Parents who have uncomplicated pregnancies and full-term deliveries have a community of people that they join when they have their babies. More and more, they find the changes that they feel acknowledged and validated. Parents of full-term babies say with a chuckle, "I'll never be the same again" and most other parents know just what they mean.

None of us will ever be the same again -- but a lot of the time, we're not so sure that anybody knows what we mean. Our journey was distinct. Our transformation took a startling path -- perhaps a longer road or one with more twists and turns. We are different now. And the unease we feel, I believe, comes in part from our struggle to figure out who we are now, how we fit in to the world we used to inhabit, and how we want to move forward.
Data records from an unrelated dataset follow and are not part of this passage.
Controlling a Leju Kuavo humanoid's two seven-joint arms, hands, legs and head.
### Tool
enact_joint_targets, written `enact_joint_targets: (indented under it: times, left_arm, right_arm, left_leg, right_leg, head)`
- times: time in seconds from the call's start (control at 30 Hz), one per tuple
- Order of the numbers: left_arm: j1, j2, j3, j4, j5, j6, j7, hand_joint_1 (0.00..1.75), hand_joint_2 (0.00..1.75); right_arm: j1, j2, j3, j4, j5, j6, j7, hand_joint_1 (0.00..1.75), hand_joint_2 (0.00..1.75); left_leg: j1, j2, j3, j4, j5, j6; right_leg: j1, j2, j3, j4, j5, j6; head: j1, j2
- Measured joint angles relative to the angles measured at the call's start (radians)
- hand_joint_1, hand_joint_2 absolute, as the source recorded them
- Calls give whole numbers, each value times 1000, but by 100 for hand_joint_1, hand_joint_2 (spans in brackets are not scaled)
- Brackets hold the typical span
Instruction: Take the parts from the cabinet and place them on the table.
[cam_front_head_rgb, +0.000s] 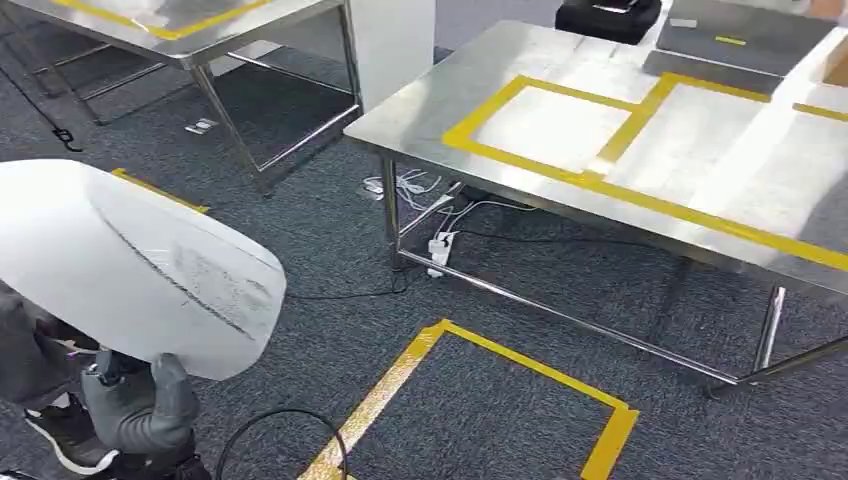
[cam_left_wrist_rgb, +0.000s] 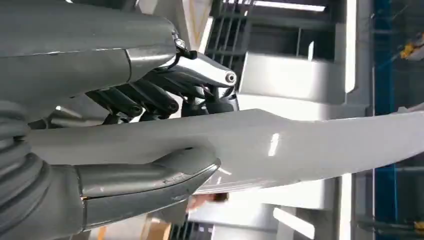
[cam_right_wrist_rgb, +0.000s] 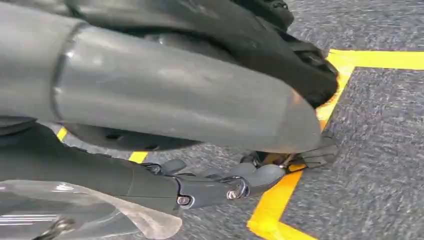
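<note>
Fingers (cam_left_wrist_rgb: 145, 100) of left hand (cam_left_wrist_rgb: 125, 130) closed over one face of white part (cam_left_wrist_rgb: 300, 145), thick grey thumb (cam_left_wrist_rgb: 150, 177) pressed against the opposite face, panel clamped between. Seen from the head camera: same white part (cam_front_head_rgb: 130, 265) held up at near left, broad and curved, a dark scuffed line across its surface, left hand (cam_front_head_rgb: 140, 400) gripping its near lower edge. Right hand (cam_right_wrist_rgb: 200, 110) hanging over grey carpet (cam_right_wrist_rgb: 380, 150) above a strip of yellow tape (cam_right_wrist_rgb: 280, 200), fingers (cam_right_wrist_rgb: 225, 187) loosely curled, nothing visible between them; whether fully closed, cannot tell. Steel table (cam_front_head_rgb: 640, 140) at far right, well apart from the part, marked with yellow tape rectangles (cam_front_head_rgb: 560, 120), a black case (cam_front_head_rgb: 608, 18) at its far edge. Second steel table (cam_front_head_rgb: 200, 30) at far left. On the floor, a yellow taped square (cam_front_head_rgb: 500, 410) at near centre, white cables and a power strip (cam_front_head_rgb: 438, 245) under the right table, a black cable loop (cam_front_head_rgb: 280, 440) beside the left hand.
</note>
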Motion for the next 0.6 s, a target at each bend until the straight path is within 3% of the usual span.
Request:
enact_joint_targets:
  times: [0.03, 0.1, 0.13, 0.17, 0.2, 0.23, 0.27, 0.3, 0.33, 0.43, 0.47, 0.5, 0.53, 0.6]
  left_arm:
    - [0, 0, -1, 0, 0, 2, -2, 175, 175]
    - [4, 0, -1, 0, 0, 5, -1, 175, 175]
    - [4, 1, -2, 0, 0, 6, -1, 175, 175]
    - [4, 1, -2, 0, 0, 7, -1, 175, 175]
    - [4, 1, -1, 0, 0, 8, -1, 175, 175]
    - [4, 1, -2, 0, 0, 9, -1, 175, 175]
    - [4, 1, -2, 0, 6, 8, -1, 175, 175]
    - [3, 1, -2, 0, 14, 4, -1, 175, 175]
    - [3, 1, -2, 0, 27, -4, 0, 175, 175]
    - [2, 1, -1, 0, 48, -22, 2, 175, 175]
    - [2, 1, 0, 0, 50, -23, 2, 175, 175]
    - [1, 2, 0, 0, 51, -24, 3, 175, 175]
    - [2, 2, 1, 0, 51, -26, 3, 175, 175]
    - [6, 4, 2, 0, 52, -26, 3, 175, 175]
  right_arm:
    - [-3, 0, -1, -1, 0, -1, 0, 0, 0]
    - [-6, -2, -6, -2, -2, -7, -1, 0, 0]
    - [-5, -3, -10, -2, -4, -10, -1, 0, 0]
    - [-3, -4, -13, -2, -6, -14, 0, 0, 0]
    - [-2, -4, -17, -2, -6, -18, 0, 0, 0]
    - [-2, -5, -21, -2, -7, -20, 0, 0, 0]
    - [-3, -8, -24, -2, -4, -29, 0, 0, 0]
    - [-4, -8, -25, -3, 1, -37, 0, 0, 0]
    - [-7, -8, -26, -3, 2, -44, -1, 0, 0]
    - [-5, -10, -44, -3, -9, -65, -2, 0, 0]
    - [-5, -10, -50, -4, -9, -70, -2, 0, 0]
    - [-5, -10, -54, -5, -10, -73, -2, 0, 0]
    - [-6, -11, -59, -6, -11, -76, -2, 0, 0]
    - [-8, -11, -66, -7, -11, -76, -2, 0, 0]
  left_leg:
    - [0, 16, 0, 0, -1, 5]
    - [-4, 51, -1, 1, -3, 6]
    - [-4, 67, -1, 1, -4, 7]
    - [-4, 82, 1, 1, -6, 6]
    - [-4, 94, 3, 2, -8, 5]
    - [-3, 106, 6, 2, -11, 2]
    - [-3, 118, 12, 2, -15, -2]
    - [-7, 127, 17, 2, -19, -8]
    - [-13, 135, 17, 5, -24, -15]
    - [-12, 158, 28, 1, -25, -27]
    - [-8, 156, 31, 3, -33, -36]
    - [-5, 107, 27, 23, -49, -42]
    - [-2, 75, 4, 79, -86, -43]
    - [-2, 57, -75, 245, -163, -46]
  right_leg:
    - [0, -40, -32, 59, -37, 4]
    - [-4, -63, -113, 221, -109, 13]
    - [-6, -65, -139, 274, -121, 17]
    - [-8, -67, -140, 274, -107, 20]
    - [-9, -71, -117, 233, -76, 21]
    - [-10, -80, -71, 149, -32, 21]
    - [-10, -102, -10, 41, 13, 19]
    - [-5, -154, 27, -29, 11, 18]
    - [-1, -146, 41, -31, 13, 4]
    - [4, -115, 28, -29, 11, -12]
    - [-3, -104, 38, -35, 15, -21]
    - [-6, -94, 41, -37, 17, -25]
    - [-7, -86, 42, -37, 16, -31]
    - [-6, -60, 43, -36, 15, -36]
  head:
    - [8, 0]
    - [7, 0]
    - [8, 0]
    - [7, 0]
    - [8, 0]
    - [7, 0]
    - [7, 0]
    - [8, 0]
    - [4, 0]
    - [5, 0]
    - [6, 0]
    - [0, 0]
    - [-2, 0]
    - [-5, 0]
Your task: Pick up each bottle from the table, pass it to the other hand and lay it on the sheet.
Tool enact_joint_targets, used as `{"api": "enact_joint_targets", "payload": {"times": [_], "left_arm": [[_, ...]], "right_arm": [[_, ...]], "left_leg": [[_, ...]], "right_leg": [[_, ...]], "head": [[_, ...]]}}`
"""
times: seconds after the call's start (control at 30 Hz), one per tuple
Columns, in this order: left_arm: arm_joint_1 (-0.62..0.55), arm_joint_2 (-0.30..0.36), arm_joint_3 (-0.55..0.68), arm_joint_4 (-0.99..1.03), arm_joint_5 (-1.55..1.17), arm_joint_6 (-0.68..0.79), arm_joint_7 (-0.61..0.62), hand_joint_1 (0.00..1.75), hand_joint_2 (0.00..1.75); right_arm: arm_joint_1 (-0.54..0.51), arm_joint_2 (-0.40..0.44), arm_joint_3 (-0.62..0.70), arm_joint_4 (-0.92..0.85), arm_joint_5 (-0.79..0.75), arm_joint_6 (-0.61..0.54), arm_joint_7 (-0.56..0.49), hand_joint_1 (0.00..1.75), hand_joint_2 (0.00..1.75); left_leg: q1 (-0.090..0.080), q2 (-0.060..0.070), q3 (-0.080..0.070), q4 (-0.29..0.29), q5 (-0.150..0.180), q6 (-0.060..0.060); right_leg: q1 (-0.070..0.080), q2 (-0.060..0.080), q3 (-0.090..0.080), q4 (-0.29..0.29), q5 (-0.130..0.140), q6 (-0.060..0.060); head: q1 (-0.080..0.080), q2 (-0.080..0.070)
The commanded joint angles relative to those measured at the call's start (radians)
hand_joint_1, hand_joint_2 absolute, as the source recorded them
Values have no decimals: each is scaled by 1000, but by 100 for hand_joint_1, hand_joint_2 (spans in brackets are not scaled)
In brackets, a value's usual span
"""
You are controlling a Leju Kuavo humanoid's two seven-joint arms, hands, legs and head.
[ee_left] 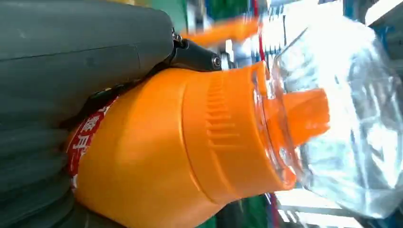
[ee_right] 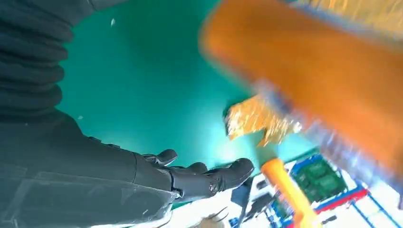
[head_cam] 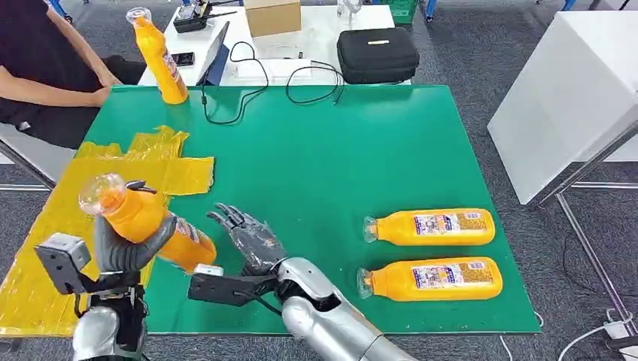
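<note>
The left hand (head_cam: 124,252) is wrapped around the middle of an orange plastic bottle with a clear domed cap (head_cam: 143,222), holding it tilted above the near left part of the tabletop, cap end raised and pointing toward the crinkled yellow plastic sheet (head_cam: 45,233). In the left wrist view the thick grey thumb (ee_left: 81,42) presses on the bottle's shoulder just behind the ribbed orange collar. Just beside the bottle's base, the right hand (head_cam: 252,239) hangs over the green tabletop (head_cam: 338,150) with its dark fingers (ee_right: 209,178) spread and nothing in them, apart from the bottle. Farther right, two more orange bottles lie on their sides, one (head_cam: 430,227) behind the other (head_cam: 430,279), caps pointing left. A fourth orange bottle (head_cam: 158,56) stands upright at the far left edge, near a person's forearm (head_cam: 56,90). Beyond it sits a black zipped case (head_cam: 376,54) on a white table (head_cam: 316,37).
</note>
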Motion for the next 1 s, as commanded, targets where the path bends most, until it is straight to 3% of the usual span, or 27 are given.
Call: {"api": "enact_joint_targets", "payload": {"times": [0.03, 0.07, 0.2, 0.33, 0.57, 1.0], "left_arm": [[-156, 72, 46, 166, -512, 358, 30, 175, 175], [-164, 94, 41, 222, -684, 483, 53, 175, 175], [-167, 100, 41, 260, -680, 508, 39, 175, 175], [-176, 160, 31, 480, -969, 668, 125, 175, 175], [-220, 166, 11, 930, -1030, 702, 125, 175, 175], [-233, 174, 8, 1010, -1031, 707, 119, 175, 175]], "right_arm": [[23, -128, -116, -211, 9, 49, 14, 0, 0], [21, -159, -113, -228, 5, 59, 1, 0, 0], [22, -175, -123, -233, -5, 64, -6, 0, 0], [33, -254, -118, -272, -19, 67, -29, 0, 0], [91, -348, -146, -327, -26, 68, -59, 0, 0], [98, -383, -148, -343, -26, 75, -70, 0, 0]], "left_leg": [[0, -4, 1, -1, 1, 0], [2, -5, 4, -1, 0, 0], [1, -6, 7, -3, 0, 0], [0, -4, 5, -3, 1, 0], [-3, -5, 7, -4, 1, 0], [-1, 3, 7, -2, -2, 0]], "right_leg": [[1, -5, 3, -1, -1, -1], [2, -6, 7, -2, -1, -1], [2, -7, 9, -4, -1, -1], [0, -4, 6, -3, -1, 0], [-2, -6, 8, -3, -1, 0], [-3, 2, 7, -2, 0, -1]], "head": [[0, 0], [0, 0], [0, 0], [0, 0], [0, 0], [0, 0]]}}
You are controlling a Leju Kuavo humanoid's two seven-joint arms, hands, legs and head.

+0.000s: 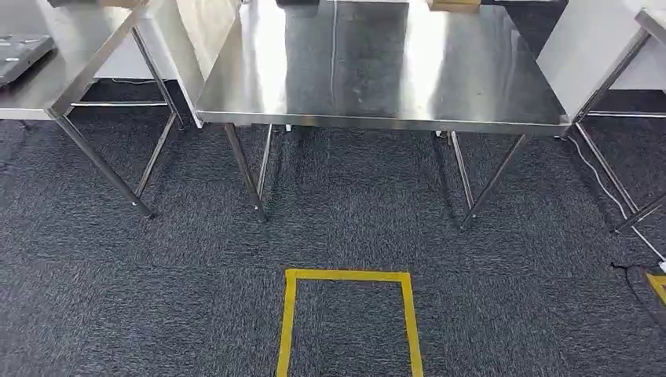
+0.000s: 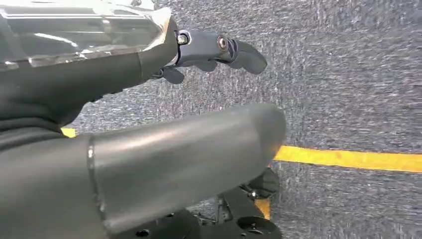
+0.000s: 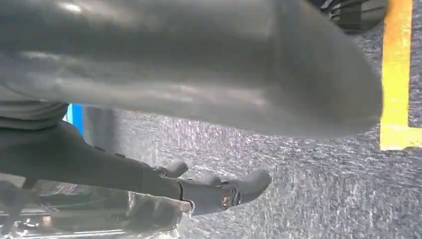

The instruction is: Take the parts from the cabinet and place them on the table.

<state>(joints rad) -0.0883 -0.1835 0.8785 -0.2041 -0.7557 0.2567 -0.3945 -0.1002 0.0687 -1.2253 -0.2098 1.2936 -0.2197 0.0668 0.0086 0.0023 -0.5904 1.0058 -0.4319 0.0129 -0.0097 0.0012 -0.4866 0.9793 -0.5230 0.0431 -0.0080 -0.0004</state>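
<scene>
Dark grey carpet (image 1: 157, 298) covers the floor; on it stands a broad steel table (image 1: 377, 71), its top shiny and its thin legs splayed; a brown box (image 1: 454, 5) sits at its far edge, cut off by the frame. A second steel table (image 1: 71, 63) stands just beside it to the left, with a dark flat object (image 1: 20, 55) on it; a third table (image 1: 597, 47) stands to the right, and a pale cable (image 1: 597, 177) trails over the carpet below it. A square of yellow tape (image 1: 290, 314) is laid on the carpet in front of the middle table, well short of its legs.

The left hand (image 2: 99, 79) hangs over the carpet near a strip of the tape; its dark fingers (image 2: 219, 47) curl around a clear-wrapped part (image 2: 74, 30), with the thick thumb (image 2: 189, 154) apart from it. The right hand (image 3: 99, 164) also hangs above the carpet beside a corner of the tape; its fingers (image 3: 234, 191) are closed on a crinkled clear-wrapped part (image 3: 89, 214). Both parts are in the hands, not on the table; what the wrapping holds cannot be made out.
</scene>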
So many times, parents talk about how their babies amaze them. This is regardless of whether your preemie survived -- whether you felt your baby move inside you strongly but then didn't have that chance after delivery; whether you saw your baby struggle with all they had, only to have organs fail; or whether your baby survived to come home and grow up.

"They are so strong," parents say. "They are such survivors, such fighters."

I'll bet that each and every one of you made it through something that would have been unimaginable to you before you survived it. Total bedrest? Magnesium Sulfate? Juggling the needs of older children and unborn ones? Splitting time between competing demands of work, school, home, spouse, and helpless baby in the NICU? Knowing and loving your tiny babies; wishing you could take their place; making unfathomable decisions; truly wishing and hoping while living with not knowing.

Have you given yourself the chance to look back at that time and the time that has passed since then and marvel at yourself? Can you remember who you were before this pregnancy, this child? Take a minute to think about the things that you have learned about yourself. Reflect for a moment on the things that you know now, the things that transformed who you were into the person you are today. I'm certain all of you can detail the steps, small and large, that your preemies took in their own development -- have you given yourself the chance to really appreciate your own metamorphosis?

Some of us feel like walking wounded much of the time. Ever vigilant, we wait for the next shoe to drop, and then the next one and the next one. Others may feel more robust now, but still different than before. It's not just because of being parents to this new baby -- but because of how you got there. You have seen something profoundly different. You know things that you didn't know before, and that many parents out there still don't know.